* [WORK REQUIRED]: The lines from the top of the listing through the one containing "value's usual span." are to be retyped exactly, with no other lines.

* [SOURCE RECORDS]:
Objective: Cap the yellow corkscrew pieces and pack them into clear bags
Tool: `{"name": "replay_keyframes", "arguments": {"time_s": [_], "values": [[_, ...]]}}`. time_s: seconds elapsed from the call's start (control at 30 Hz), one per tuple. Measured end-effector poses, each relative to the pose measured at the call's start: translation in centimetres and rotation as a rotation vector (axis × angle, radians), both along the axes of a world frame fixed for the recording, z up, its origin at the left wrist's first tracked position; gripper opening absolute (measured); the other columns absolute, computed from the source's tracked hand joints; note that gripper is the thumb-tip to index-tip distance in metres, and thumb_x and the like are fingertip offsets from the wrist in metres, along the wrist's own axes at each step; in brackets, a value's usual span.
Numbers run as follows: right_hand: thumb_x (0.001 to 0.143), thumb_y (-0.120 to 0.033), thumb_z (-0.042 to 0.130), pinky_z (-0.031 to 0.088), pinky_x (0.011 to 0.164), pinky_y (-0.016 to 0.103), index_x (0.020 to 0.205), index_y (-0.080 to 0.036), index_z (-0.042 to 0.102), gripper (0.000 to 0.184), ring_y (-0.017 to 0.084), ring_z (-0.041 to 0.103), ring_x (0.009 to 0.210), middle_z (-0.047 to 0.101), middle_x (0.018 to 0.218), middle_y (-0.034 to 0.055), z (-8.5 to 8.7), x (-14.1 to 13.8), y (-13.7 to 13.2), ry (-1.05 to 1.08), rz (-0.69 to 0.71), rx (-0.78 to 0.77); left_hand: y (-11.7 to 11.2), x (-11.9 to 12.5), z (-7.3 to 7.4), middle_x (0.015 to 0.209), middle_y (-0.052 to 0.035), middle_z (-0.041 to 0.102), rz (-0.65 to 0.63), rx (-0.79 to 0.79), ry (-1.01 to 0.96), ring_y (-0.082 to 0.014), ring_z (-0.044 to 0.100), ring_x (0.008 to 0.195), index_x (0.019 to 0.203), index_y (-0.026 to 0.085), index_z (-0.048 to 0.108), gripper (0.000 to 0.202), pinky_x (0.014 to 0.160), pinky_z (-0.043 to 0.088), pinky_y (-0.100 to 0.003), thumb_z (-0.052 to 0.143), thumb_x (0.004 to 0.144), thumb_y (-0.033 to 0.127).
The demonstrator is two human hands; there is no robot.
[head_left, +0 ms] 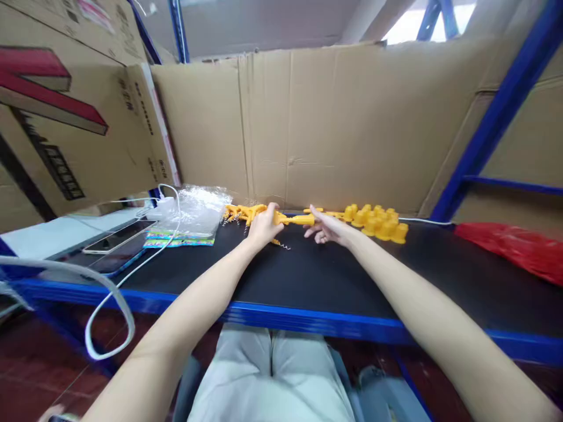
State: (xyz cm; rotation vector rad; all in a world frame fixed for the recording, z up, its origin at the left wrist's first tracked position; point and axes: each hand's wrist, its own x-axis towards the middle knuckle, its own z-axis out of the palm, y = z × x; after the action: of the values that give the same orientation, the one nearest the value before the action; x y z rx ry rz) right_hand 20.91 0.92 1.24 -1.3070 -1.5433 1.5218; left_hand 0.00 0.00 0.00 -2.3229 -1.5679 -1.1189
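Observation:
My left hand (263, 226) is closed around a yellow plastic rod (301, 220) that points right, over the black tabletop. Beside the rod's right end is my right hand (329, 227), its fingers apart; whether a fingertip touches the rod is unclear. Left of my left hand lies a pile of yellow plastic pieces with metal spirals (240, 212), like corkscrews. One metal spiral (284, 245) shows just below that hand. Behind my right hand are thin yellow sticks (336, 214), partly hidden. Several yellow cup-shaped pieces (378, 223) stand grouped to its right.
Clear plastic bags (196, 211) lie on the left, near two phone-like devices (118, 240) and a white cable (145, 264). A red plastic bag (514, 249) lies far right. Cardboard (334, 129) walls the back; a blue rail (308, 322) edges the front.

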Motion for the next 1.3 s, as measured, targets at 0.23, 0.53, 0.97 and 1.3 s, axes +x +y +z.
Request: {"name": "replay_keyframes", "arguments": {"time_s": [0.23, 0.53, 0.97, 1.3], "values": [[0.083, -0.05, 0.045, 0.044, 0.046, 0.019, 0.108, -0.017, 0.056, 0.043, 0.009, 0.058, 0.052, 0.067, 0.092, 0.0091, 0.4, 0.1, -0.6, 0.068, 0.042, 0.128, 0.1, -0.1, 0.1, 0.09, -0.006, 0.063, 0.004, -0.001, 0.017, -0.0211, 0.06, 0.084, 0.11, 0.02, 0.042, 0.044, 0.074, 0.044, -0.029, 0.057, 0.069, 0.022], [0.08, -0.051, 0.047, 0.044, 0.046, 0.019, 0.103, -0.014, 0.059, 0.045, 0.009, 0.058, 0.051, 0.067, 0.092, 0.0115, 0.1, -0.1, -0.3, 0.078, 0.002, 0.155, 0.0, -0.1, 0.2, 0.094, -0.0064, 0.062, 0.0, -0.01, -0.019, -0.0208, 0.059, 0.087, 0.11, 0.02, 0.043, 0.044, 0.074, 0.043, -0.029, 0.058, 0.068, 0.021], [0.078, -0.051, 0.051, 0.045, 0.047, 0.02, 0.101, -0.013, 0.06, 0.045, 0.009, 0.058, 0.048, 0.068, 0.085, 0.0101, 0.0, -0.3, -0.2, 0.134, -0.041, 0.111, 0.0, -0.2, 0.1, 0.091, -0.0058, 0.063, 0.013, 0.018, 0.012, -0.0213, 0.061, 0.085, 0.11, 0.02, 0.043, 0.043, 0.073, 0.044, -0.029, 0.057, 0.069, 0.022], [0.08, -0.044, 0.052, 0.046, 0.049, 0.019, 0.089, -0.013, 0.06, 0.033, 0.009, 0.059, 0.05, 0.067, 0.068, 0.0064, 0.6, -1.0, -0.7, 0.245, -0.109, -0.031, -0.3, -0.2, 0.3, 0.092, -0.0066, 0.063, 0.035, 0.066, 0.069, -0.0208, 0.061, 0.085, 0.115, 0.02, 0.041, 0.044, 0.072, 0.044, -0.029, 0.055, 0.073, 0.024]]}}
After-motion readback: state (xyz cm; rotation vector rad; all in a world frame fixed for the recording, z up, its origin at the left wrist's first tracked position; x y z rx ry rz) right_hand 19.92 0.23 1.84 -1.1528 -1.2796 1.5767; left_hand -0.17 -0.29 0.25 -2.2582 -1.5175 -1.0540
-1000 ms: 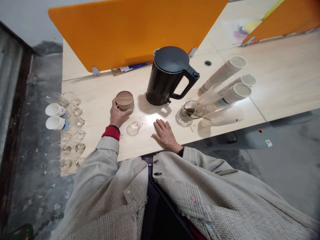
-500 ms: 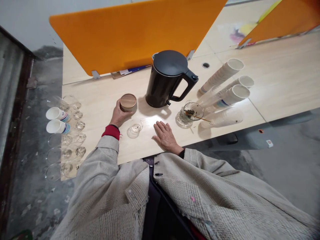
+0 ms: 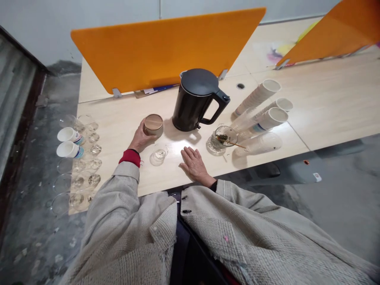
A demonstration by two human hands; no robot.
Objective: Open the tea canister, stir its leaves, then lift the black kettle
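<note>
A pale wood-grain table (image 3: 118, 114) stretches below an upright bright orange panel (image 3: 169, 51), with a tall black electric kettle (image 3: 188, 109) standing in front. To the right rise stacks of white paper cups (image 3: 257, 98), beside a clear glass vessel (image 3: 216, 145) holding dark leaves. The person's right hand (image 3: 192, 161) lies palm down on the tabletop, grasping nothing, as it did a second ago. The left hand (image 3: 141, 137) grips a squat round canister with a wooden lid (image 3: 154, 125), which has edged closer to the kettle: apparently a small repositioning, lid on. The canister sits within that grip, fingers around its left side, thumb across its front. Nearer the person stands a small clear cup (image 3: 160, 152).
</note>
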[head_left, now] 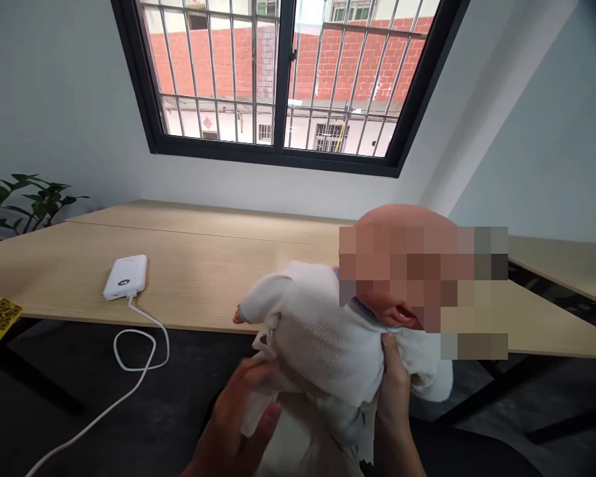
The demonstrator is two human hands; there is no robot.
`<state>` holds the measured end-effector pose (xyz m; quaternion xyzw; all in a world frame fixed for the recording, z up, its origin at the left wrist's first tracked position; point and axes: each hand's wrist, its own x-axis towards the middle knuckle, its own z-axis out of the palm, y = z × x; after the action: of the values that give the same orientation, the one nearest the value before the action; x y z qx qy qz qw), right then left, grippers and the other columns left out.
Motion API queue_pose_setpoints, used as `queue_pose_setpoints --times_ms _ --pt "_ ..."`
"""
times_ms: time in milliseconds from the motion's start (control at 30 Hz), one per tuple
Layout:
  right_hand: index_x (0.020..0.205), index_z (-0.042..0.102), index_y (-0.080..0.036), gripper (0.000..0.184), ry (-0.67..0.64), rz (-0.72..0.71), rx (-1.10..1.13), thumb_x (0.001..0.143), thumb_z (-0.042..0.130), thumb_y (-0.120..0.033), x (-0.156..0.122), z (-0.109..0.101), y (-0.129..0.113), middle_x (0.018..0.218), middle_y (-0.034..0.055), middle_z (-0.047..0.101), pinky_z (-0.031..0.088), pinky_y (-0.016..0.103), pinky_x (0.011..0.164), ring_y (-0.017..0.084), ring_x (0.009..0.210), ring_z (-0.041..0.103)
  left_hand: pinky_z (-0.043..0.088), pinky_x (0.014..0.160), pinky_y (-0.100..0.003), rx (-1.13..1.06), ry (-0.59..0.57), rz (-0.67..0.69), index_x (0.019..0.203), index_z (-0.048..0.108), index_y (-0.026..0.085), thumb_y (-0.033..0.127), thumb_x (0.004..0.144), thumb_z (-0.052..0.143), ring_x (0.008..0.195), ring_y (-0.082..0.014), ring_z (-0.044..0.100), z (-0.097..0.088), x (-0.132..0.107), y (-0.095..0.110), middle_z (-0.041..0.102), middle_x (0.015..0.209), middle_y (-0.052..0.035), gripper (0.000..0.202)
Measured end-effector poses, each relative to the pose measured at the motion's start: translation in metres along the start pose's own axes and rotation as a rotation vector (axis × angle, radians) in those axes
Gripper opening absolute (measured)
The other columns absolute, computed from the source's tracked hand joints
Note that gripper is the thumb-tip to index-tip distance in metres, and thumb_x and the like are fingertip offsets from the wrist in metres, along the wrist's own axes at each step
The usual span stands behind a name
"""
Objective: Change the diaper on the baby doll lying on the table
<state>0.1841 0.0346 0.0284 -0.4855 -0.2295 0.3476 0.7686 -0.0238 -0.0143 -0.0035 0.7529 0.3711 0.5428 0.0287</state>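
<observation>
A baby doll (328, 331) in a white, fluffy wrap top is propped up at the table's near edge, tilted to the right. Its face is pixelated. One doll arm reaches out to the left, with a small hand at the cuff. My right hand (395, 391) grips the doll at the chest, its thumb just below the chin. At the doll's lower left is my left hand (243, 411), slightly blurred, thumb and fingers apart beside the white cloth. A white tie (263, 341) loops out above those fingers. Another tie (368, 424) hangs near my right wrist.
On the light wooden table (193, 265) lies a white power bank (126, 277). Its white cable (146, 377) curls off the edge. A yellow tag with a code (0, 324) is at the left. Behind are a plant (30, 199) and a barred window (278, 79).
</observation>
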Motion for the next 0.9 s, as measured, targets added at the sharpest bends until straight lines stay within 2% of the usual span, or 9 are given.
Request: queue_pose_setpoints --times_ms 67,133,333,433,533,667,733,833,900 --pt "0.116 0.066 -0.011 0.065 -0.033 0.03 -0.012 0.067 0.072 -0.053 -0.001 0.003 -0.002 0.116 0.0085 0.069 0.046 0.043 0.103 0.03 0.118 0.058 0.053 0.091 -0.034 0.009 0.078 -0.088 0.128 0.051 0.018 0.03 0.092 0.053 0.112 -0.0228 0.061 -0.004 0.01 -0.002 0.063 0.118 -0.0131 0.038" --pt "0.115 0.067 -0.014 0.064 -0.067 0.037 -0.006 0.066 0.072 -0.053 -0.003 0.006 -0.002 0.117 0.0078 0.069 0.046 0.043 0.103 0.03 0.119 0.057 0.049 0.099 -0.04 -0.047 0.112 -0.168 0.134 0.048 0.021 0.031 0.091 0.056 0.121 -0.0253 0.057 0.0 0.016 -0.006 0.059 0.128 -0.0135 0.045" --pt "0.116 0.067 -0.016 0.065 -0.177 0.113 0.03 0.064 0.075 -0.055 -0.005 0.003 0.009 0.119 0.0081 0.068 0.042 0.044 0.107 0.03 0.119 0.057 0.052 0.091 -0.037 -0.454 0.024 -0.606 0.133 0.052 0.014 0.047 0.086 0.062 0.117 -0.0297 0.059 0.014 0.021 -0.023 0.06 0.13 -0.017 0.059" --pt "0.117 0.067 -0.017 0.066 -0.228 0.107 -0.006 0.066 0.072 -0.058 0.001 -0.009 0.021 0.116 0.0094 0.069 0.043 0.046 0.105 0.031 0.12 0.057 0.052 0.089 -0.037 -0.541 -0.027 -0.604 0.124 0.06 0.013 0.054 0.082 0.065 0.11 -0.03 0.062 0.004 0.03 -0.03 0.067 0.118 -0.0143 0.059" --pt "0.117 0.067 -0.018 0.071 -0.218 0.085 -0.051 0.061 0.074 -0.061 0.012 -0.025 0.026 0.112 0.0102 0.071 0.041 0.05 0.106 0.032 0.119 0.058 0.052 0.089 -0.034 -0.521 0.058 -0.589 0.119 0.064 0.014 0.055 0.076 0.069 0.11 -0.0296 0.062 -0.01 0.038 -0.032 0.069 0.11 -0.0121 0.06" --pt "0.101 0.074 -0.02 0.07 -0.253 0.089 -0.217 0.04 0.088 -0.05 0.019 -0.034 0.003 0.094 0.0101 0.074 0.047 0.053 0.099 0.034 0.1 0.066 0.054 0.078 -0.029 -0.492 0.146 -0.615 0.107 0.067 0.015 0.053 0.072 0.074 0.098 -0.0263 0.066 -0.02 0.044 -0.024 0.071 0.096 -0.0096 0.053" --pt "0.093 0.076 -0.021 0.068 -0.272 0.073 -0.279 0.031 0.091 -0.044 0.016 -0.032 -0.012 0.084 0.0087 0.075 0.053 0.051 0.09 0.034 0.092 0.068 0.055 0.078 -0.028 -0.557 0.15 -0.637 0.109 0.066 0.016 0.05 0.071 0.076 0.098 -0.025 0.067 -0.021 0.047 -0.018 0.071 0.099 -0.0098 0.052" --pt "0.088 0.077 -0.022 0.06 -0.344 0.1 -0.252 0.034 0.091 -0.043 0.008 -0.027 -0.025 0.082 0.0081 0.074 0.054 0.051 0.09 0.033 0.092 0.069 0.056 0.078 -0.03 -0.707 0.123 -0.674 0.121 0.06 0.018 0.054 0.066 0.08 0.099 -0.0261 0.068 -0.02 0.049 -0.013 0.071 0.107 -0.0127 0.069" --pt "0.086 0.078 -0.022 0.054 -0.407 0.13 -0.235 0.038 0.091 -0.044 0.002 -0.025 -0.026 0.086 0.0088 0.075 0.051 0.052 0.096 0.033 0.095 0.068 0.058 0.073 -0.031 -0.73 0.105 -0.636 0.119 0.061 0.018 0.063 0.063 0.078 0.094 -0.0268 0.07 -0.019 0.048 -0.016 0.072 0.102 -0.0136 0.073"
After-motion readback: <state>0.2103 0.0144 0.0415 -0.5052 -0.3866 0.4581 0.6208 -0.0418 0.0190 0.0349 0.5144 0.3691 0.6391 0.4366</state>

* [EXPECTED ANSWER]:
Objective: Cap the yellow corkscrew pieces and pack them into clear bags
Tool: `{"name": "replay_keyframes", "arguments": {"time_s": [_], "values": [[_, ...]]}}`. time_s: seconds elapsed from the call's start (control at 30 Hz), one per tuple. Measured end-effector poses, each relative to the pose measured at the call's start: translation in centimetres and rotation as a rotation vector (axis × angle, radians), both along the axes of a world frame fixed for the recording, z up, its origin at the left wrist's first tracked position; gripper opening absolute (measured); the other columns absolute, computed from the source's tracked hand joints; note that gripper is the thumb-tip to index-tip distance in metres, and thumb_x and the like are fingertip offsets from the wrist in metres, along the wrist's own axes at each step; in brackets, a value's usual span.

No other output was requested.